Thursday, November 10, 2005
Did The Times Picayune's Editors Buckle Under Pressure?
Is there any logical explanation for what happened to the editorial staff of the T/P this past September? In a Sept.4th open letter to the president they wrote:
Lies don't get more bald-faced than that, Mr. President.
Yet, when you met with Mr. Brown Friday morning, you told him, "You're doing a heck of a job."
That's unbelievable, but in the Sept. 18th editorial (about the President's much maligned Jackson Square speech) we read:"To bring relief to an afflicted region, the president offered a number of substantive proposals" and "Nevertheless, the considerable reach of President Bush’s proposals suggests that he recognizes not just the scale of the destruction wrought by Hurricane Katrina but also the vital importance of rebuilding the Gulf Coast."
Did the editors get a memo in early september? Did they turn into pod people, as Bob Somerby might say? Could be that they were just following the pack, as by mid-September the national press had largely swallowed the White House line that the city and state were responsible for the disaster. Still, the fact that national reaction to the President's speech was at best mixed leads me to think that they felt some pressure to write an upbeat editorial. I don't claim to have any idea rather that pressure was direct from Newhouse or the result of an internalized fear of alienating conservative voters, but the paper's focus clearly shifted.

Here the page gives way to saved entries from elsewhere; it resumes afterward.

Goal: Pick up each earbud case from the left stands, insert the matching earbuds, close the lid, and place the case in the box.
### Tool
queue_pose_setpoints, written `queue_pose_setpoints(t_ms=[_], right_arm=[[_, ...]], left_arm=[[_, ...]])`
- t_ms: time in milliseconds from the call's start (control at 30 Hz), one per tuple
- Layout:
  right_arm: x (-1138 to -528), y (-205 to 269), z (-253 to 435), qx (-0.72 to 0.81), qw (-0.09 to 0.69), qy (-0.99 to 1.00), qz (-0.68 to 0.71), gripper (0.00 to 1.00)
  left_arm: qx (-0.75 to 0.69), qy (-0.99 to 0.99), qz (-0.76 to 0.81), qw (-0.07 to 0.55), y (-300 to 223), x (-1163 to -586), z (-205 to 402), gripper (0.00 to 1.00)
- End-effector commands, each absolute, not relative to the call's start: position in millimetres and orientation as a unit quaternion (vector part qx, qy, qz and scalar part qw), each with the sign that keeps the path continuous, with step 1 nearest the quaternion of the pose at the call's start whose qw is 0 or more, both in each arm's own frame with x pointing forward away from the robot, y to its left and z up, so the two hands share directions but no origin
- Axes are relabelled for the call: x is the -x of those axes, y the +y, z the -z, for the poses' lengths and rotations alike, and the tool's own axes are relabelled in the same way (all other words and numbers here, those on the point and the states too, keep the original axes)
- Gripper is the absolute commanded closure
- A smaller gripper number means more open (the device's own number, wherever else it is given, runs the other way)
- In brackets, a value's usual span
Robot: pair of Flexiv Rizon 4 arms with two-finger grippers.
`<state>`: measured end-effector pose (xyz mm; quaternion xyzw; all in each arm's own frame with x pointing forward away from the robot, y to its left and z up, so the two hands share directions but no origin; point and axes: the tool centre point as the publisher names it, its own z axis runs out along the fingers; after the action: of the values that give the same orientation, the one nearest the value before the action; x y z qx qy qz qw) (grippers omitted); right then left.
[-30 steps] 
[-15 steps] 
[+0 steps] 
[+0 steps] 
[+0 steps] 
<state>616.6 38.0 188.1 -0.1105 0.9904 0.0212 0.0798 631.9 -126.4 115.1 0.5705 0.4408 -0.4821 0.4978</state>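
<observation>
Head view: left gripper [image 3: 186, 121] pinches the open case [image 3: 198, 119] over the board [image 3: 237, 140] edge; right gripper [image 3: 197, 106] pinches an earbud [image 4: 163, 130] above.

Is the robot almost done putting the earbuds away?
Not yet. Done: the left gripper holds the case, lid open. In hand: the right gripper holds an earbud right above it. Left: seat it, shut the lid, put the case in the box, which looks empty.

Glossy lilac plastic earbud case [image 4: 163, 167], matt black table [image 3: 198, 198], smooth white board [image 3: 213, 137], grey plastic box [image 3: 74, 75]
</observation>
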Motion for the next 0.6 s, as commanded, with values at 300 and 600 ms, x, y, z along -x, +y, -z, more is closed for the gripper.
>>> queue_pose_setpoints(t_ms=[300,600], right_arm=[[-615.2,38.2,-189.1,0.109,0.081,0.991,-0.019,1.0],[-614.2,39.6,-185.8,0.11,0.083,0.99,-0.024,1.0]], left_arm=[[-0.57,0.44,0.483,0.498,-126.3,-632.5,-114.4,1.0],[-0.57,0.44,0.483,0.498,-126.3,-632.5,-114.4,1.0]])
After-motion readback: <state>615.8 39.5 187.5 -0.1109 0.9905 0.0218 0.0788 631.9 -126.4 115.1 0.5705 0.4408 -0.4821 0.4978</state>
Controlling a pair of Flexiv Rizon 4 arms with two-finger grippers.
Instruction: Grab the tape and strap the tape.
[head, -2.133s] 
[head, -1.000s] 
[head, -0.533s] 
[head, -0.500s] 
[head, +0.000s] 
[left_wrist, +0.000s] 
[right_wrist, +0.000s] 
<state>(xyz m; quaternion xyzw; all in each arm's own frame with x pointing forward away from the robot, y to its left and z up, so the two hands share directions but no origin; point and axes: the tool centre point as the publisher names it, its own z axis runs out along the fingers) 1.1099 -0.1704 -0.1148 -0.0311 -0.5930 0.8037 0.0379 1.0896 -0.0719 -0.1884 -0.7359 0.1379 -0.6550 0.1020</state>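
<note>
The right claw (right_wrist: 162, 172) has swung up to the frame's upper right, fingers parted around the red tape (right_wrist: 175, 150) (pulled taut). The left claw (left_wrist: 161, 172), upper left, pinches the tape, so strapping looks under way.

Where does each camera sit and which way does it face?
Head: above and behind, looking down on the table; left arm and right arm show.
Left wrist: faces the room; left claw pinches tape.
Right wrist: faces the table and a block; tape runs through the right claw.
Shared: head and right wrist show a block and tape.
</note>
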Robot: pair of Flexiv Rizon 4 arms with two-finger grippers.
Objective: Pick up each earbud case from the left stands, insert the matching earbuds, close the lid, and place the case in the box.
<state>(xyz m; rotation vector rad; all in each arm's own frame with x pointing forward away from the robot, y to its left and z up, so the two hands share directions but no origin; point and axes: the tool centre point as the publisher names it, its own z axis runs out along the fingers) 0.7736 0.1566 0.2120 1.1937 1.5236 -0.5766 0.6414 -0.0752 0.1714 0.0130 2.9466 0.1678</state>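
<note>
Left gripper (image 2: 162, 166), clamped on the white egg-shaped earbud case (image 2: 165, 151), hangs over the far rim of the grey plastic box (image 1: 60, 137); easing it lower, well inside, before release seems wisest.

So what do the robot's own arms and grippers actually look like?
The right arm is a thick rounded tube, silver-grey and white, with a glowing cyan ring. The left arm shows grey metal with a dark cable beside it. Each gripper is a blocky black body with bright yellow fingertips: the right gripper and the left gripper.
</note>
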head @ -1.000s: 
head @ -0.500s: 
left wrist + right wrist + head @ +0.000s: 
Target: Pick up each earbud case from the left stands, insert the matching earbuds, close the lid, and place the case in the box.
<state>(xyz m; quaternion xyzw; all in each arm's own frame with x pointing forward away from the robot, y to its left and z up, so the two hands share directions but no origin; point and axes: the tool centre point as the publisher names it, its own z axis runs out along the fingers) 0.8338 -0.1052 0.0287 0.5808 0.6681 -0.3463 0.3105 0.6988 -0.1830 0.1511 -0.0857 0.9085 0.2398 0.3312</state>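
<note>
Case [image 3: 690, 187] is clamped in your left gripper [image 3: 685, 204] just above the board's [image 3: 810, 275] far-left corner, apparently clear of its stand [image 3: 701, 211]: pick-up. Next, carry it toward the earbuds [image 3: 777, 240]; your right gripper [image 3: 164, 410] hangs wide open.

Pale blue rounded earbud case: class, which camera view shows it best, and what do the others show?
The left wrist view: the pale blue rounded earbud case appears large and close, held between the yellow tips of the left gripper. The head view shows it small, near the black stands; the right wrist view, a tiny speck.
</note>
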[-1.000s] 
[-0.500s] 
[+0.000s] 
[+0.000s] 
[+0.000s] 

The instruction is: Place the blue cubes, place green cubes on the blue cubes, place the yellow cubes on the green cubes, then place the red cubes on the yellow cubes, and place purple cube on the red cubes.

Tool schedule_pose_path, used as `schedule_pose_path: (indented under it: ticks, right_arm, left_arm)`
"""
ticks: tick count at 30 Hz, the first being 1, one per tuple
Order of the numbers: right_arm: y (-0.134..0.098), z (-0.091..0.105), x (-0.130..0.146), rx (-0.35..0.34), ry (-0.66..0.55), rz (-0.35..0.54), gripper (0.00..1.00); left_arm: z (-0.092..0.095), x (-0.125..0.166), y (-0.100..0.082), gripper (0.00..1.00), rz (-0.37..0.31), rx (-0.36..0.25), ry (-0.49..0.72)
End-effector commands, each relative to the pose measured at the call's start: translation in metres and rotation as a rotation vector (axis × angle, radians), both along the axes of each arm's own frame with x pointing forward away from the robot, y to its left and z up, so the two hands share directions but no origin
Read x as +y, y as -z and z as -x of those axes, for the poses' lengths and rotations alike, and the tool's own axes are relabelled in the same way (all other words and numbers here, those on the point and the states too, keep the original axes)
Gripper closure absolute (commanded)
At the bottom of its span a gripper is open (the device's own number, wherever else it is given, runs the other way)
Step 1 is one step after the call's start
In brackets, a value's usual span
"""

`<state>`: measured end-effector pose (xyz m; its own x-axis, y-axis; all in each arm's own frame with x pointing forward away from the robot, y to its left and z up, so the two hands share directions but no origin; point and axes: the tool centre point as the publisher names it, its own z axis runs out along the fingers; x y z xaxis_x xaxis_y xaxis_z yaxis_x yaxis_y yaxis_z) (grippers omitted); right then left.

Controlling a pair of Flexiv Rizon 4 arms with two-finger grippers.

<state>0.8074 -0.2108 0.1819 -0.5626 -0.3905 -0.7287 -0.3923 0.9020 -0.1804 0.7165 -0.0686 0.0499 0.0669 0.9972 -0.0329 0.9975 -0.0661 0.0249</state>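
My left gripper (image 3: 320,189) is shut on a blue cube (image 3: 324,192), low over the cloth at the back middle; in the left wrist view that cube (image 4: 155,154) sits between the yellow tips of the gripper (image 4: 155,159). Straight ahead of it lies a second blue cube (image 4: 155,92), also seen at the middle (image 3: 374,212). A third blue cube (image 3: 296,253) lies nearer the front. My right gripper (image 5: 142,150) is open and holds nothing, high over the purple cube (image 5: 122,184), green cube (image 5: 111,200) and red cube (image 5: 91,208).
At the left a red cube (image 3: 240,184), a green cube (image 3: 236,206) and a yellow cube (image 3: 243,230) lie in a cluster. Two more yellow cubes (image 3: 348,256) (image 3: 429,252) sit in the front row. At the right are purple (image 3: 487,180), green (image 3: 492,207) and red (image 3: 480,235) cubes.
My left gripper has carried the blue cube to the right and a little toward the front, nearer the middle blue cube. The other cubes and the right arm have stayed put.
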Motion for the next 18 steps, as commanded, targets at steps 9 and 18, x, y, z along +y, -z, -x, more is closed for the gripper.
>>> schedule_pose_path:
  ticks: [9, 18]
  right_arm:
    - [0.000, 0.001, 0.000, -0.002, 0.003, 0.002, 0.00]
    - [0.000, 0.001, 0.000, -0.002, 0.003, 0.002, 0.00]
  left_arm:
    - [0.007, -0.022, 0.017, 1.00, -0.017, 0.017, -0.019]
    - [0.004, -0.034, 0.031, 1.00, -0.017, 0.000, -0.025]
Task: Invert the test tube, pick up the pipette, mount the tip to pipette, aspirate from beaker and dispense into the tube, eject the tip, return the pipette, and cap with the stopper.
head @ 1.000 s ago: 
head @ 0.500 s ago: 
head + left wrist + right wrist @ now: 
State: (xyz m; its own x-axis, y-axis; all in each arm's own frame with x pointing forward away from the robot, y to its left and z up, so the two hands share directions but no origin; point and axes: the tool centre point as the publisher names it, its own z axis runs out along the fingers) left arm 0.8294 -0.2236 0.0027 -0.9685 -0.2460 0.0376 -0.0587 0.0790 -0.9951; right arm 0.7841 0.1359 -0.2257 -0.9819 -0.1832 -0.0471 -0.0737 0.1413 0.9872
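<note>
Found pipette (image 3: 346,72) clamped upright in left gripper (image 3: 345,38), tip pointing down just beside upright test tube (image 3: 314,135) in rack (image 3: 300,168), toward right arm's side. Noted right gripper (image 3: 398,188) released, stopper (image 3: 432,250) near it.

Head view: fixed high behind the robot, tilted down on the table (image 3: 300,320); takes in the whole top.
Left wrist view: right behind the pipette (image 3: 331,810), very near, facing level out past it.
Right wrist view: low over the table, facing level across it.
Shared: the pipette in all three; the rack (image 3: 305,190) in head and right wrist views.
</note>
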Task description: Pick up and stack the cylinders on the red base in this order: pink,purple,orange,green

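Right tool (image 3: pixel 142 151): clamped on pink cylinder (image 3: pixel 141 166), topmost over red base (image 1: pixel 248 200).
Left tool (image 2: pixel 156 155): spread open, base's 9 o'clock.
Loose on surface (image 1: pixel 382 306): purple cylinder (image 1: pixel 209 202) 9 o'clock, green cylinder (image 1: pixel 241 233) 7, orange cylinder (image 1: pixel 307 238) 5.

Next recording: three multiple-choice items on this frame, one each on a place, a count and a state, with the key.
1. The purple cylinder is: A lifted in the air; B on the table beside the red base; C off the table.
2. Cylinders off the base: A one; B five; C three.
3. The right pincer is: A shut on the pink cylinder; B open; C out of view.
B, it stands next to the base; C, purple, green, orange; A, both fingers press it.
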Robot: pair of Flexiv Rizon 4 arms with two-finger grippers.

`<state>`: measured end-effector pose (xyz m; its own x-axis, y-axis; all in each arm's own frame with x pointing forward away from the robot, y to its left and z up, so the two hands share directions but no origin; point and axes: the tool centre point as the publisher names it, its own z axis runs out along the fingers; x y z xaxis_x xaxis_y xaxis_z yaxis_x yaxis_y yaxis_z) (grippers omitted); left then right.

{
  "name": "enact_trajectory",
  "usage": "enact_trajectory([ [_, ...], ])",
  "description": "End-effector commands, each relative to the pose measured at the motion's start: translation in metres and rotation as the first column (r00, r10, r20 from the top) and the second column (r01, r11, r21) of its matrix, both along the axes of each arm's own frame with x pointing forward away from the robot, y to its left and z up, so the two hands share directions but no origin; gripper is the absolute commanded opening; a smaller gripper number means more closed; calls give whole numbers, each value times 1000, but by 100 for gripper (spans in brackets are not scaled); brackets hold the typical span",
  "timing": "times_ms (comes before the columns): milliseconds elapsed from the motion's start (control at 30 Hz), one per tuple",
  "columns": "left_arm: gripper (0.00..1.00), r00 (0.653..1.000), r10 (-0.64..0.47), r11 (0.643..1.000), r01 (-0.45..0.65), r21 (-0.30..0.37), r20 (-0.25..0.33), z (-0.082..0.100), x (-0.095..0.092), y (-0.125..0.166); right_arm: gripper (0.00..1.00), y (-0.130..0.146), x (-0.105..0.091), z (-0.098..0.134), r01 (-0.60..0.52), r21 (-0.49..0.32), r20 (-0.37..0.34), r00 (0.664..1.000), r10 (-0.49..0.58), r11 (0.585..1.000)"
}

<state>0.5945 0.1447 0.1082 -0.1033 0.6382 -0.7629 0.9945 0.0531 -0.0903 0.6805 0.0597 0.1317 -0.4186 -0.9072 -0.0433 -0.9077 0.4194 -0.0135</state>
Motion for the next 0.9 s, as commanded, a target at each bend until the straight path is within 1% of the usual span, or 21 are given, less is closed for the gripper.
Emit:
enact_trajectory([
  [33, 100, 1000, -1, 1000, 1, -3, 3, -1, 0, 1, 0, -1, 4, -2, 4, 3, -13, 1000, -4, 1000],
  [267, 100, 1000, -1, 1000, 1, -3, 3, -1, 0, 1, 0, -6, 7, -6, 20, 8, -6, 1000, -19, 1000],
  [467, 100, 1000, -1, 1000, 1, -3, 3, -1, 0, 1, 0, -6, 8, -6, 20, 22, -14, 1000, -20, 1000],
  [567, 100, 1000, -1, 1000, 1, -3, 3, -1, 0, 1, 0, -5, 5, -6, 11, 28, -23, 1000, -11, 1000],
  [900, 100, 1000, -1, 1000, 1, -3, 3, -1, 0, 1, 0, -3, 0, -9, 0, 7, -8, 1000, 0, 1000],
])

For whatever reason, after the first week of September, The T/P avoided criticizing the Bush administration until Marty Bahamonde's testimony forced the issue in October. Instead the editors focused on state and parish governments. That focus would be expected in a local newspaper, but the T/P had become a national paper, a widely praised national paper that seemed to love the attention. More importantly, it shifted its focus just when the national media seemed to be buying Republican efforts (described in my Nov. 1st post) to blame the Katrina tragedy on the state and city.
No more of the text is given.